### Records for the exercise:
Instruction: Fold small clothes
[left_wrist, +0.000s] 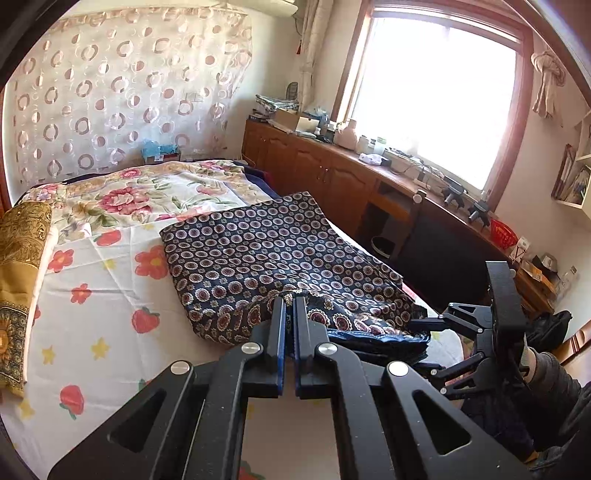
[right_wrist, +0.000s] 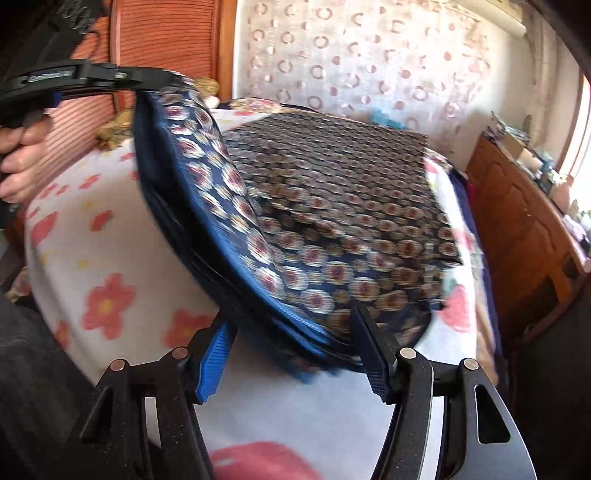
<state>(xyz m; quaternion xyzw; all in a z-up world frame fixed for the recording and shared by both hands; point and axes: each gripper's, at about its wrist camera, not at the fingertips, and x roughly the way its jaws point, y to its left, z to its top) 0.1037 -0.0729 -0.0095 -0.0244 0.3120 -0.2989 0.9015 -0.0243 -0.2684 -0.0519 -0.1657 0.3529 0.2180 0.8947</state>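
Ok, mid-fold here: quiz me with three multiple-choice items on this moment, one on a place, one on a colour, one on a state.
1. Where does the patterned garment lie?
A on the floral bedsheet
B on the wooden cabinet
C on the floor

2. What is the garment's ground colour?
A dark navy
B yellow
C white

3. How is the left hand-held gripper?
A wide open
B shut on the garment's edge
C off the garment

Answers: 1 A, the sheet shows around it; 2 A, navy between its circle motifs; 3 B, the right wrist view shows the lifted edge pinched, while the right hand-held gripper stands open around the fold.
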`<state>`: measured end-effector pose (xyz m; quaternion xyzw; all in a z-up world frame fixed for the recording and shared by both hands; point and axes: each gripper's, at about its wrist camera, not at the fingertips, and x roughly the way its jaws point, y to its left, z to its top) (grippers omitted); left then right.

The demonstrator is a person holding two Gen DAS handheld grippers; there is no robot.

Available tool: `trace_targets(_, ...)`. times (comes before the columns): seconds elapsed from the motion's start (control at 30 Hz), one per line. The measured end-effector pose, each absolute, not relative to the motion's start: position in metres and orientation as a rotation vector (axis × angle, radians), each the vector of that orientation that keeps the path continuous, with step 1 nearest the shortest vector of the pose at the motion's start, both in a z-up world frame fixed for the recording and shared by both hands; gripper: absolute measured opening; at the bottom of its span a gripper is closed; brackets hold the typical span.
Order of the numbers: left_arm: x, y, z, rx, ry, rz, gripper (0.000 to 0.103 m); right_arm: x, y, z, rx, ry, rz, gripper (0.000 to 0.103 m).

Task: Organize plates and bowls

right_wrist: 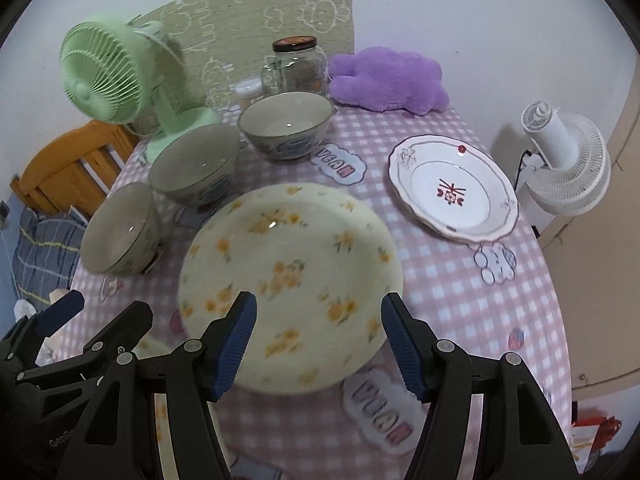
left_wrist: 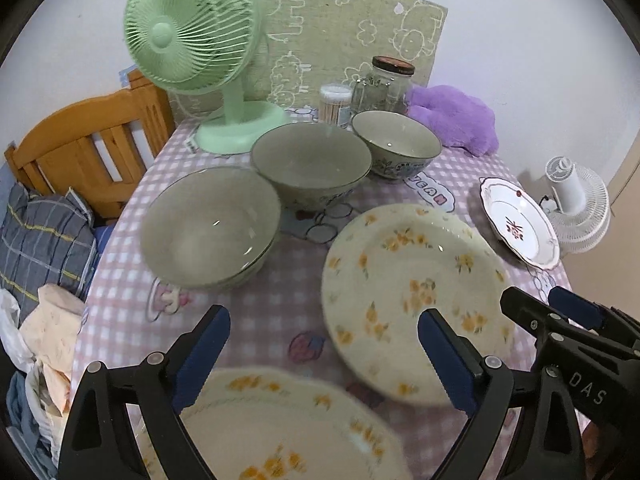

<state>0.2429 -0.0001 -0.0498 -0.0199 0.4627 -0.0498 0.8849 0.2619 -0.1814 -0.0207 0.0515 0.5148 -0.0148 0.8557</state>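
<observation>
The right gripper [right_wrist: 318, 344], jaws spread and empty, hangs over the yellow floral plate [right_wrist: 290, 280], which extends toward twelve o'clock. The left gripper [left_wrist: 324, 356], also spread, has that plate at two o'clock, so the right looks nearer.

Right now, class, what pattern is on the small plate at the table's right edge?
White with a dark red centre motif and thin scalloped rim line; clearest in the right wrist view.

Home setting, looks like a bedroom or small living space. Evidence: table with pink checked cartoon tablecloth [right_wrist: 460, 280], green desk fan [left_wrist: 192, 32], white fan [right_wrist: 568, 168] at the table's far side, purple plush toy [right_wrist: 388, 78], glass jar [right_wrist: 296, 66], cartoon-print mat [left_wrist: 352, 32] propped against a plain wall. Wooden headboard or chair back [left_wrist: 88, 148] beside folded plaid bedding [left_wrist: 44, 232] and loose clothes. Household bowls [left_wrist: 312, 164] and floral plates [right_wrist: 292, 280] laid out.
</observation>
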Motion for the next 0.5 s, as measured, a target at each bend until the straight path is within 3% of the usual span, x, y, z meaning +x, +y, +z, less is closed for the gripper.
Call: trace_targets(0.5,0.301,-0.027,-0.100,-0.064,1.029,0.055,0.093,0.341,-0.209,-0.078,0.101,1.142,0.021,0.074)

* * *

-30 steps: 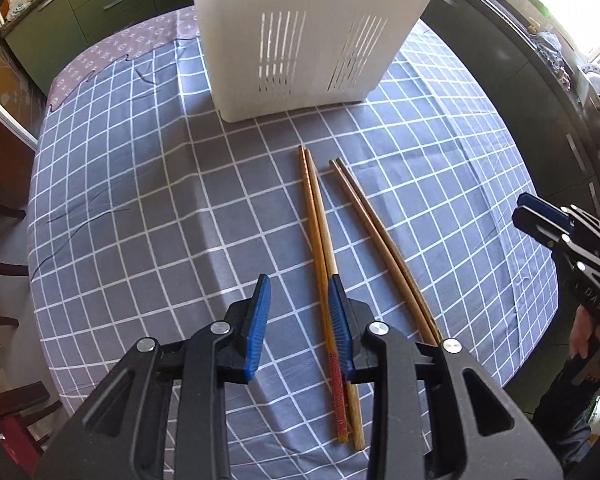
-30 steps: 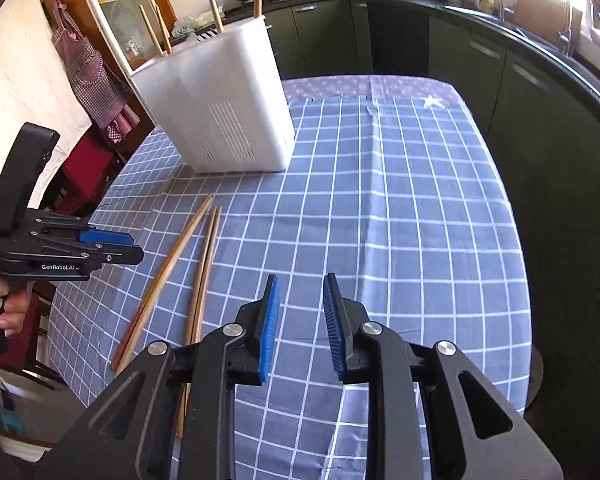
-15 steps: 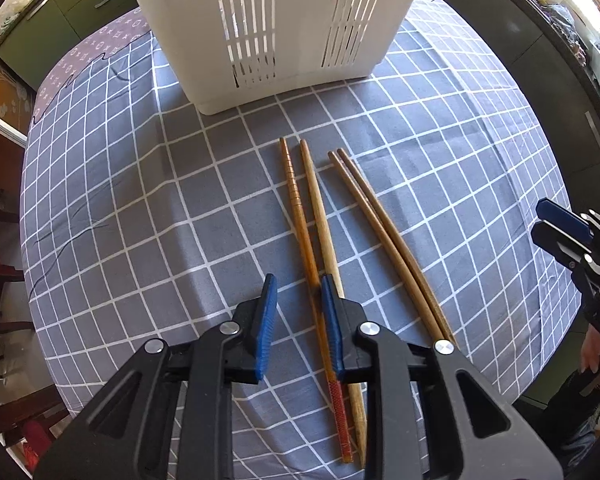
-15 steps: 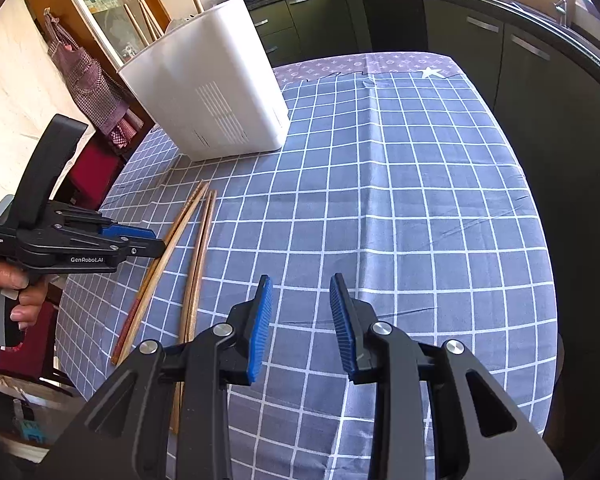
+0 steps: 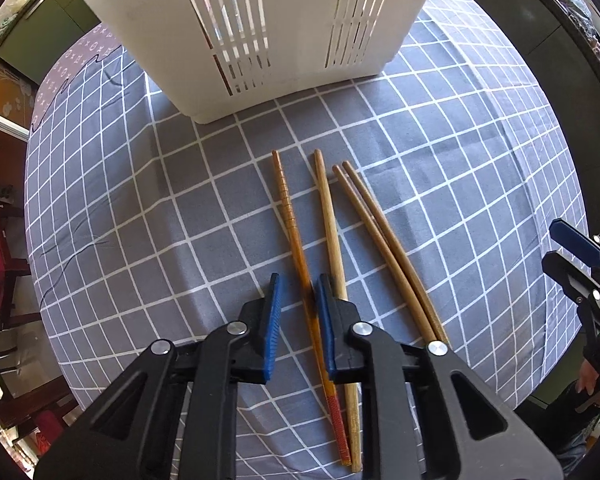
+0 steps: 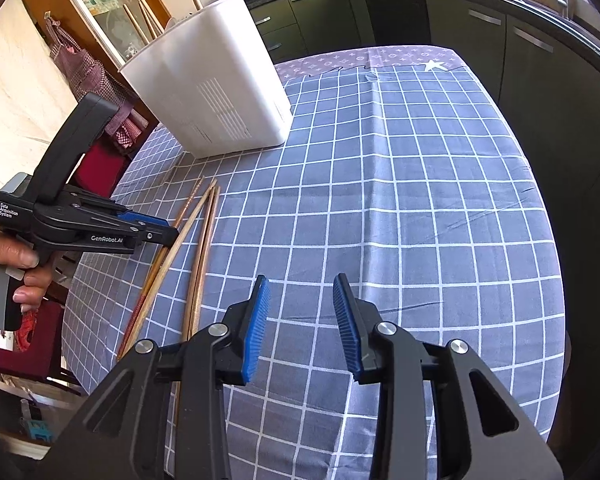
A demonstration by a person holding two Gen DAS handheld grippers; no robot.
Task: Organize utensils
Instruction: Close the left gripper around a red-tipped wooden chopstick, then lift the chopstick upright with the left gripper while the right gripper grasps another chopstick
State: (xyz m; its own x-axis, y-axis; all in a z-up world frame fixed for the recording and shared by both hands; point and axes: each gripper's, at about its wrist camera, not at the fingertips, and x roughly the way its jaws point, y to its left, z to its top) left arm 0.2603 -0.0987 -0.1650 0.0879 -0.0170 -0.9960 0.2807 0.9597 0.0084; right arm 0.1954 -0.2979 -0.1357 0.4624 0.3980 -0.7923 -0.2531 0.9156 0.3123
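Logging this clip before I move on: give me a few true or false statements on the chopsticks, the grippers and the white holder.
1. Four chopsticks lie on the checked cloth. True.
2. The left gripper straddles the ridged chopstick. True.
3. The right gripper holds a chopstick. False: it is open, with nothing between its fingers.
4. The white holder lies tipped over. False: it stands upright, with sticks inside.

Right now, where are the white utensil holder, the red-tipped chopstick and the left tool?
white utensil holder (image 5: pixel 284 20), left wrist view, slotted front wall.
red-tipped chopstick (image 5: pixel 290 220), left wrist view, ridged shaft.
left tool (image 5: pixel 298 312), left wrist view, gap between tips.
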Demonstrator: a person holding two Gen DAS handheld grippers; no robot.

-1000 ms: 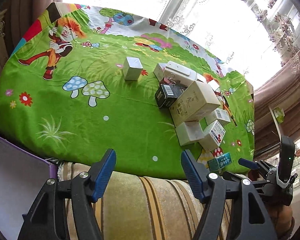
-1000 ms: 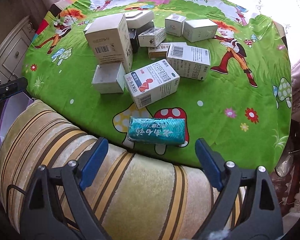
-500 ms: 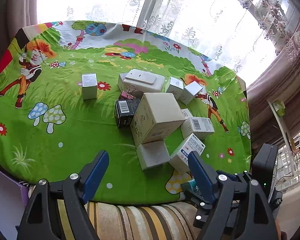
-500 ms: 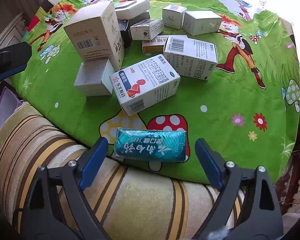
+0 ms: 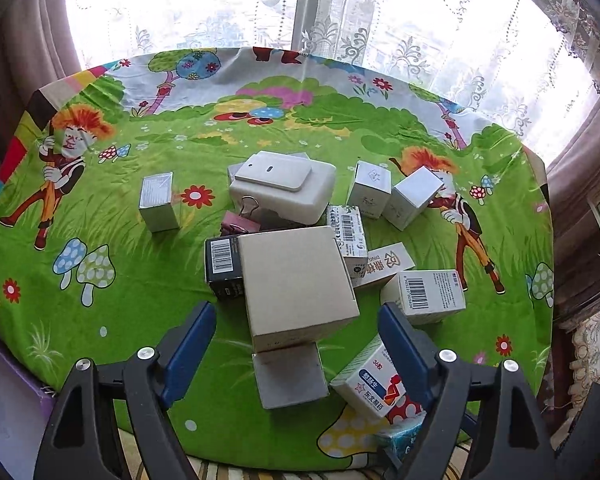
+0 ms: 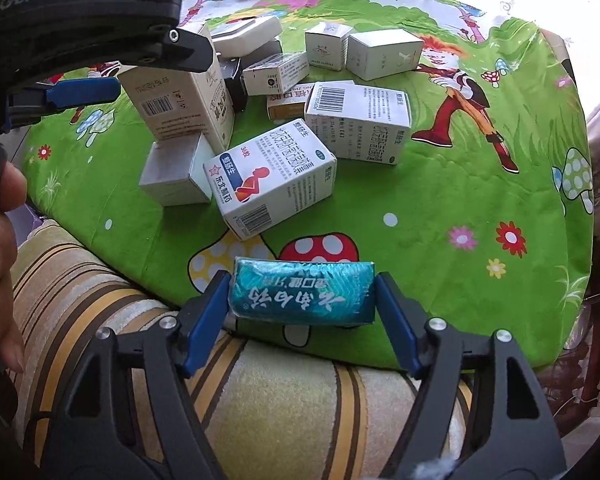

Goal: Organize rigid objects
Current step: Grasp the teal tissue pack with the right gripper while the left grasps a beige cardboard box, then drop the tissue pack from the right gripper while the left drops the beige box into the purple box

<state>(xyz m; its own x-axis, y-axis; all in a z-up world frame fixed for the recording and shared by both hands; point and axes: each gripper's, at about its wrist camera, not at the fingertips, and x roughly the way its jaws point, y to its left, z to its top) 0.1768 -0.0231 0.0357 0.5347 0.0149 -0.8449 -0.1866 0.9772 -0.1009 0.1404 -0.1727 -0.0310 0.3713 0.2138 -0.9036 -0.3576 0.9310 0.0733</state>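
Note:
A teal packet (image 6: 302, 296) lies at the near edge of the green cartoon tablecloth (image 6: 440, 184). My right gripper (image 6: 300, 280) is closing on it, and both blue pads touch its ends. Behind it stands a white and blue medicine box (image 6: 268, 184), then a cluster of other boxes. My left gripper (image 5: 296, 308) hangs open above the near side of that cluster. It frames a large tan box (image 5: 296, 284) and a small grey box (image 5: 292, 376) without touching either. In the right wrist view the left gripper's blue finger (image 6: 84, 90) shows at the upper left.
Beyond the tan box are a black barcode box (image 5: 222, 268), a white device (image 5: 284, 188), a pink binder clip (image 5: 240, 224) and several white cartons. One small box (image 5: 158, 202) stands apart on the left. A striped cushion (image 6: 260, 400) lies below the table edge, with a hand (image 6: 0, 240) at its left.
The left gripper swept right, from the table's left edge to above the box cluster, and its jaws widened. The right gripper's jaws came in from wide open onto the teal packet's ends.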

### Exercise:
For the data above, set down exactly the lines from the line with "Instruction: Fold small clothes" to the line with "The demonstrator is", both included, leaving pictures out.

### Answer to the exercise:
Instruction: Fold small clothes
[left_wrist, +0.000s] 
[right_wrist, +0.000s] 
<state>(xyz m; quaternion xyzw; all in a z-up world frame fixed for the recording and shared by both hands; point and axes: each gripper's, at about its wrist camera, not at the fingertips, and x roughly the way its jaws point, y to its left, z to its top) 0.1037 -0.0729 -0.0095 -0.0244 0.3120 -0.2989 0.9015 -0.0243 -0.2684 -0.0519 -0.1657 0.3529 0.2180 0.8947</state>
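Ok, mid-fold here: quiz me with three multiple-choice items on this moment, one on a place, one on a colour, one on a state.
1. Where does the patterned garment lie?
A on the floral bedsheet
B on the wooden cabinet
C on the floor

2. What is the garment's ground colour?
A dark navy
B yellow
C white

3. How is the left hand-held gripper?
A wide open
B shut on the garment's edge
C off the garment

Answers: 1 A, the sheet shows around it; 2 A, navy between its circle motifs; 3 B, the right wrist view shows the lifted edge pinched, while the right hand-held gripper stands open around the fold.
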`<state>`: measured end-effector pose (xyz m; quaternion xyzw; all in a z-up world frame fixed for the recording and shared by both hands; point and axes: each gripper's, at about its wrist camera, not at the fingertips, and x roughly the way its jaws point, y to its left, z to its top) (grippers omitted); left then right.

The demonstrator is a person holding two Gen DAS handheld grippers; there is no robot.

This output requires nothing more.